### [Required work]
For the entries below, the expected answer is the line with "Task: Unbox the", the line with "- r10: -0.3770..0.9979", and every line between them, exactly as written, and nothing more.

START Available records

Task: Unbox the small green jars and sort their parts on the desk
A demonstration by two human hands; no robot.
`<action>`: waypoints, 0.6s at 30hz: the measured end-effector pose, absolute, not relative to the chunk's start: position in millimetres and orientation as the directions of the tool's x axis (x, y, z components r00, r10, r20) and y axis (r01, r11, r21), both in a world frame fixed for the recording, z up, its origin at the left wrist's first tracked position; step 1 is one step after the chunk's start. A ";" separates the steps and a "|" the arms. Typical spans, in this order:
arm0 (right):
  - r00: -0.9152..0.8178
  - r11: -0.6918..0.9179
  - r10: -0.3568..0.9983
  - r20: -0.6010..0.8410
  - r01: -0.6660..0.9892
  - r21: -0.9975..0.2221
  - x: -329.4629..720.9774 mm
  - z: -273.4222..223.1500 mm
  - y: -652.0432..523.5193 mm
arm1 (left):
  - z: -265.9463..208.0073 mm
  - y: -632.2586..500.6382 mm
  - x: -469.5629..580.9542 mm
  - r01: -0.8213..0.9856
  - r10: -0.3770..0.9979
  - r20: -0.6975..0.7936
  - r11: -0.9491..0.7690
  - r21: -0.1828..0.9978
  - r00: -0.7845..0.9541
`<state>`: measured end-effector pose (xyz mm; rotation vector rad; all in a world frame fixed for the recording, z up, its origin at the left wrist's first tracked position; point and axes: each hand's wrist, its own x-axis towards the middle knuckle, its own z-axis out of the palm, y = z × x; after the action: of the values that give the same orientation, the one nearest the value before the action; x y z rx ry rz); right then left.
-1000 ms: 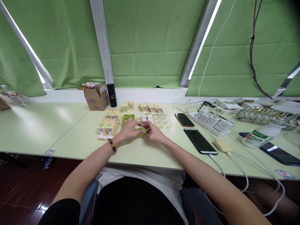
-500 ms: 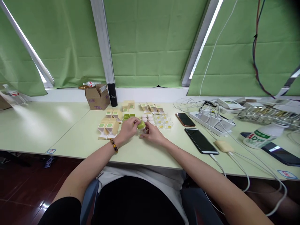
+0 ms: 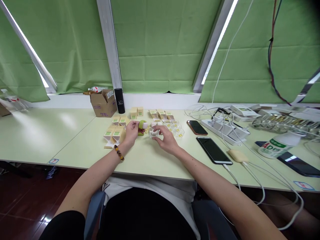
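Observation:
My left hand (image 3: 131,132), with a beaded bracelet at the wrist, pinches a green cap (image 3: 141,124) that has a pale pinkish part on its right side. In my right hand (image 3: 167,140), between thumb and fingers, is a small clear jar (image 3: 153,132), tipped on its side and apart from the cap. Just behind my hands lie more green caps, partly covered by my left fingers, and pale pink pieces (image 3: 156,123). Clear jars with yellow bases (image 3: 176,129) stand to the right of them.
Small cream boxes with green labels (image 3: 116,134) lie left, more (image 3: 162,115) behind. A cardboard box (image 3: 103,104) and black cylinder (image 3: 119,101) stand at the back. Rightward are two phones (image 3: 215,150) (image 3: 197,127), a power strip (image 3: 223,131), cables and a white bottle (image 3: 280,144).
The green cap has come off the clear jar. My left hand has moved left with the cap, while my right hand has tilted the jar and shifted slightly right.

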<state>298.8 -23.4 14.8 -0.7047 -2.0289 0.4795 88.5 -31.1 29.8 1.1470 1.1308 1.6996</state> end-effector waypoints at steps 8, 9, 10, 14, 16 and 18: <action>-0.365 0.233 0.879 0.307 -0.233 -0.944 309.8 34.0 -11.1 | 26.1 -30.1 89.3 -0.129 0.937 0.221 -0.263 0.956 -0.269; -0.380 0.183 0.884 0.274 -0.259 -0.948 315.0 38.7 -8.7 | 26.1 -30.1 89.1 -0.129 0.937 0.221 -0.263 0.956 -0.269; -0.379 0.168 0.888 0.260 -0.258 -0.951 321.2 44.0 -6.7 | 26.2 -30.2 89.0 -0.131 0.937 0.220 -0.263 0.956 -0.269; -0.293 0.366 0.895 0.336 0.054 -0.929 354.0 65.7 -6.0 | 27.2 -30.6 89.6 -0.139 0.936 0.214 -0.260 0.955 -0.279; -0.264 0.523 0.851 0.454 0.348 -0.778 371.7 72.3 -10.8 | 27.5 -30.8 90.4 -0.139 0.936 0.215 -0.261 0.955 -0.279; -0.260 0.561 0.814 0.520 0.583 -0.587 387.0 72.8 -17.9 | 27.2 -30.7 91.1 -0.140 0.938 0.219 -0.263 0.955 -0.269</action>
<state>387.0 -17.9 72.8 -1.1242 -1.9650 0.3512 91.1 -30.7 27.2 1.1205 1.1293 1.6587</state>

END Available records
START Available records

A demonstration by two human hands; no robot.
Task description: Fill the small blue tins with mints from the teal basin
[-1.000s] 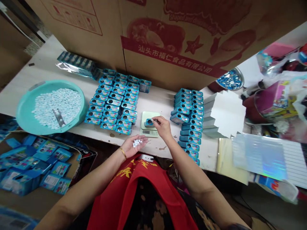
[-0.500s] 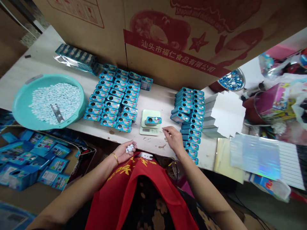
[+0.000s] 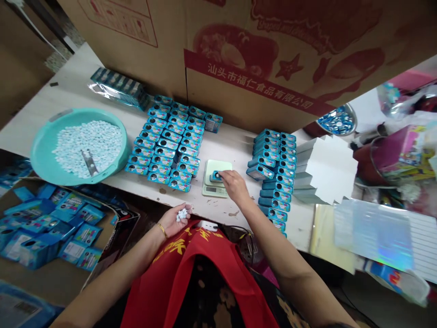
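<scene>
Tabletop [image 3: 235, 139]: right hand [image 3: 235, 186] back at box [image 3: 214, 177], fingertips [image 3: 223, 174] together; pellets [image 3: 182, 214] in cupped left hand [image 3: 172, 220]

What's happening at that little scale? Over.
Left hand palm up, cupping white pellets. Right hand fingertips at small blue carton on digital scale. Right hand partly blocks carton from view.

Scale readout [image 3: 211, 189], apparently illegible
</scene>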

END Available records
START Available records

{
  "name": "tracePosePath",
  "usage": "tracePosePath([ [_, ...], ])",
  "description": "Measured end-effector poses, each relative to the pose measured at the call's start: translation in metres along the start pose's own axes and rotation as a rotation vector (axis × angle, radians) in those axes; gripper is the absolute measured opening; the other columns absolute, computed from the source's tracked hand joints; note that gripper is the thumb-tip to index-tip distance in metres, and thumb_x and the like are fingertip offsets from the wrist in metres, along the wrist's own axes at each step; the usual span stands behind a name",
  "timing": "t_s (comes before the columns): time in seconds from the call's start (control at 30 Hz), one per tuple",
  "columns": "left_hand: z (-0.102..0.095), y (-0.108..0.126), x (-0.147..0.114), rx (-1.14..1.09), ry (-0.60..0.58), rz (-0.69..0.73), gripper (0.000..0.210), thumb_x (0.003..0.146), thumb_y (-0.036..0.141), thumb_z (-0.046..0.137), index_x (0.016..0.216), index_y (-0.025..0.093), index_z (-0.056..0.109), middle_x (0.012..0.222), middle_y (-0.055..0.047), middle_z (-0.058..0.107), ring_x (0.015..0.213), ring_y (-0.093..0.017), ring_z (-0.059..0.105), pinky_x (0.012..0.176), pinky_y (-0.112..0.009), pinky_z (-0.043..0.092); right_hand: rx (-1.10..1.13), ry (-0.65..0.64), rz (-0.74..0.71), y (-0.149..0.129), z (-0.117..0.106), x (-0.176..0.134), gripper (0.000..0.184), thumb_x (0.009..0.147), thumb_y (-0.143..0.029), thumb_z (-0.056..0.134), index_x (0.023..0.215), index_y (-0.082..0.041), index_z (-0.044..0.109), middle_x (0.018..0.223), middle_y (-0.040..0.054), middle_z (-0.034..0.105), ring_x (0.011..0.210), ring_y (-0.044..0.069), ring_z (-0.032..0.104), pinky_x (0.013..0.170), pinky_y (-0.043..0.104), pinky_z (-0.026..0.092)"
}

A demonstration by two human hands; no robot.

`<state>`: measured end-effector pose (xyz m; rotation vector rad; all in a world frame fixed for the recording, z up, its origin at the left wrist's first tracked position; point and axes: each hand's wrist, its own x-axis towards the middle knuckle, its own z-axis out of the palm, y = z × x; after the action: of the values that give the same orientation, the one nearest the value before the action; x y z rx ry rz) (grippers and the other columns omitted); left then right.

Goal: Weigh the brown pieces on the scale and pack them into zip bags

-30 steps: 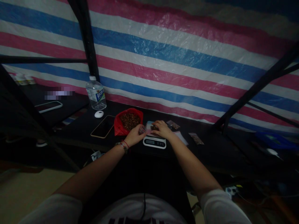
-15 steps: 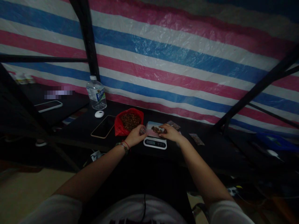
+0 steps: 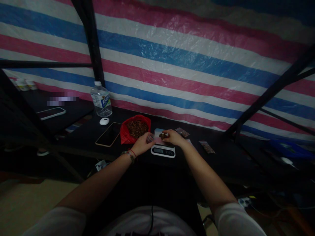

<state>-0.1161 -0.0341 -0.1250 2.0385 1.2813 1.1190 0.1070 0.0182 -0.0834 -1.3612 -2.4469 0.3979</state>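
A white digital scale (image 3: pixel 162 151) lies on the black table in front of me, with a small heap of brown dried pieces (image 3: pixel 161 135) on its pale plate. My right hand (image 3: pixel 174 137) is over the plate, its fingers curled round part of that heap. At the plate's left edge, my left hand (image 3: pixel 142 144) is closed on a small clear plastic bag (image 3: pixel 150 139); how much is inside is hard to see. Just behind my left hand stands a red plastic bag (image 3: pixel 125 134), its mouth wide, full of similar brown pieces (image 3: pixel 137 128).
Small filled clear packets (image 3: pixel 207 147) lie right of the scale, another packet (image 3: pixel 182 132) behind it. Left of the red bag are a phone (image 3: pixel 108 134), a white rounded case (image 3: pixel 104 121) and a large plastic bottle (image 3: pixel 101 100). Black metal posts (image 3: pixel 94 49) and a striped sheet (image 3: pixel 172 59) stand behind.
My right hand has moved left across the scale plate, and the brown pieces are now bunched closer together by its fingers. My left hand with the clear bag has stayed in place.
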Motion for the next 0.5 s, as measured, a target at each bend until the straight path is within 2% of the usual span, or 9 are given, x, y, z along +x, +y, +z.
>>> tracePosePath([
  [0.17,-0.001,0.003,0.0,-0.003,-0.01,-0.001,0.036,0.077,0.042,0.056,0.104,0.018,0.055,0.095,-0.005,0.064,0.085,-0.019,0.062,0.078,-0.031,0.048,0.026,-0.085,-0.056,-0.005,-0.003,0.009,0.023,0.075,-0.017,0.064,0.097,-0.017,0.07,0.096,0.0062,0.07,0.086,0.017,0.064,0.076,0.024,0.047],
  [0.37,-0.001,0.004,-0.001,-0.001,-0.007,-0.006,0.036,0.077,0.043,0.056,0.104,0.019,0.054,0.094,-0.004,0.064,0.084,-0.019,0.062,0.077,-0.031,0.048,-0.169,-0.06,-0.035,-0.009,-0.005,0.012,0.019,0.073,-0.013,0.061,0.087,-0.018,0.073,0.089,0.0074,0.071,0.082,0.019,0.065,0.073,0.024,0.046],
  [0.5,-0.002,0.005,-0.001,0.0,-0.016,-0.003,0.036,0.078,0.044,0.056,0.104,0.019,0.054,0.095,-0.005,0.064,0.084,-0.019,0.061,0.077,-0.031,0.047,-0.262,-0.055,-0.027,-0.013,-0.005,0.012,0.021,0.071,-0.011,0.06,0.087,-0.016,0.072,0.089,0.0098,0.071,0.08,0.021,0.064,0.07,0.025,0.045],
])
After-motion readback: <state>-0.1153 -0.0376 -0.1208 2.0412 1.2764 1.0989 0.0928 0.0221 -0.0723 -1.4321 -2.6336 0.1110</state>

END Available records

### [Response box]
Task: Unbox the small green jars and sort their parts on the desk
A demonstration by two human hands; no robot.
`<action>`: waypoints, 0.6s at 30hz: the measured end-effector pose, absolute, not relative to the chunk's start: position in millimetres and orientation as the directions of the tool's x axis (x, y, z components r00, r10, r20) and y axis (r01, r11, r21), both in a world frame fixed for the recording, z up, its origin at the left wrist's first tracked position; step 1 is one step after the chunk's start. A ";" separates the steps and a "|" the arms. Typical spans, in this order:
arm0 (right):
  - r00: -0.9152..0.8178
  - r11: -0.6918..0.9179
  - r10: -0.3568..0.9983
  - r20: -0.6010..0.8410
  - r01: -0.6660..0.9892
  - r21: -0.9975..0.2221
  - x: -329.4629..720.9774 mm
  - z: -273.4222..223.1500 mm
  - y: -652.0432..523.5193 mm
arm1 (left):
  - z: -265.9463..208.0073 mm
  - y: -632.2586..500.6382 mm
  - x: -469.5629..580.9542 mm
  - r01: -0.8213..0.9856
  - r10: -0.3770..0.9979

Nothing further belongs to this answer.